%%

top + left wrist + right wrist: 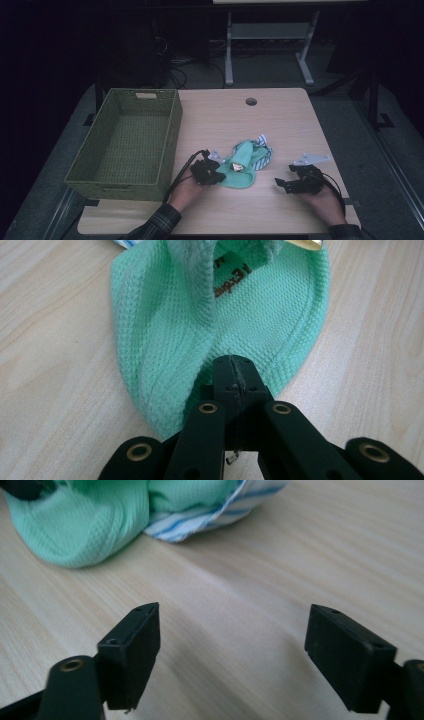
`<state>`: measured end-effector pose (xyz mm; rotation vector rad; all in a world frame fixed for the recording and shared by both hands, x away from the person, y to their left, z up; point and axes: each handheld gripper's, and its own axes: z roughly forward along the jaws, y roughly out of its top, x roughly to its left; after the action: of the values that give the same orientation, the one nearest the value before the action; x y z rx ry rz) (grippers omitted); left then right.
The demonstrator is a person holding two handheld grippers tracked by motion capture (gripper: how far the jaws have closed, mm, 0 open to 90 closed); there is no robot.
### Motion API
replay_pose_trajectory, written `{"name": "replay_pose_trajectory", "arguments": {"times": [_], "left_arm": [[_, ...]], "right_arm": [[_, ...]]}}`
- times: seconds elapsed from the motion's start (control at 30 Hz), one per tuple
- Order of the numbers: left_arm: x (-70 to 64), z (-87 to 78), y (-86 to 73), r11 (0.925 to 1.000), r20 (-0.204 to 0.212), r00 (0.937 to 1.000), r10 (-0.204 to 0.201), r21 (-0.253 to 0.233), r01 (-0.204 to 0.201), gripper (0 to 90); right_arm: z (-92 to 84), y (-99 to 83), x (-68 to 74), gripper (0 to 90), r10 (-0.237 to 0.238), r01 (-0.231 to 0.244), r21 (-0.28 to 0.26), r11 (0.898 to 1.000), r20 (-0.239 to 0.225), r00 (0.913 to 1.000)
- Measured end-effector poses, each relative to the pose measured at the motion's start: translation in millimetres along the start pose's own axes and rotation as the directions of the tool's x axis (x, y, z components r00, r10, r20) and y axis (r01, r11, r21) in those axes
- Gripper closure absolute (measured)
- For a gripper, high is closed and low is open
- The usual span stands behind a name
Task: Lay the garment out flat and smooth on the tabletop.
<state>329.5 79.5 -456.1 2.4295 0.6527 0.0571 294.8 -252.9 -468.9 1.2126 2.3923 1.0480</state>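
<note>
Dark printed lettering stands on the inside of the green knit cloth (250, 315), seen upside down and half hidden; it cannot be read.

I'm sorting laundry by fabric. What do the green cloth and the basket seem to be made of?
The green cloth looks like soft knitted fabric, matt, with a fine waffle texture; the left tongs pinch its edge. The basket looks woven, perhaps from plastic or paper cord: olive strands cross in a tight, dull weave.

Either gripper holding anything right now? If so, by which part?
Left gripper is shut on the green cloth, pinching a fold at its near edge. Right gripper is open over the table, holding nothing.
</note>
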Motion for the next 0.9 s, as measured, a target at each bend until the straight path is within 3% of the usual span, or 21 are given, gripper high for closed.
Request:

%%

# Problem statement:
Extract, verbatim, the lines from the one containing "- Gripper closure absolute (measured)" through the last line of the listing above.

# Completed task:
- Gripper closure absolute (measured)
- For a gripper, high is closed and low is open
- The usual span stands behind a name
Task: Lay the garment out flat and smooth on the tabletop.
<state>329.5 79.5 -456.1 2.4295 0.6527 0.0571 294.8 -252.9 -468.9 1.2126 2.3923 1.0480</state>
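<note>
Dark printed lettering stands on the inside of the green knit cloth (250, 315), seen upside down and half hidden; it cannot be read.

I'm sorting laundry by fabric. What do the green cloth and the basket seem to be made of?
The green cloth looks like soft knitted fabric, matt, with a fine waffle texture; the left tongs pinch its edge. The basket looks woven, perhaps from plastic or paper cord: olive strands cross in a tight, dull weave.

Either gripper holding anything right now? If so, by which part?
Left gripper is shut on the green cloth, pinching a fold at its near edge. Right gripper is open over the table, holding nothing.
</note>
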Motion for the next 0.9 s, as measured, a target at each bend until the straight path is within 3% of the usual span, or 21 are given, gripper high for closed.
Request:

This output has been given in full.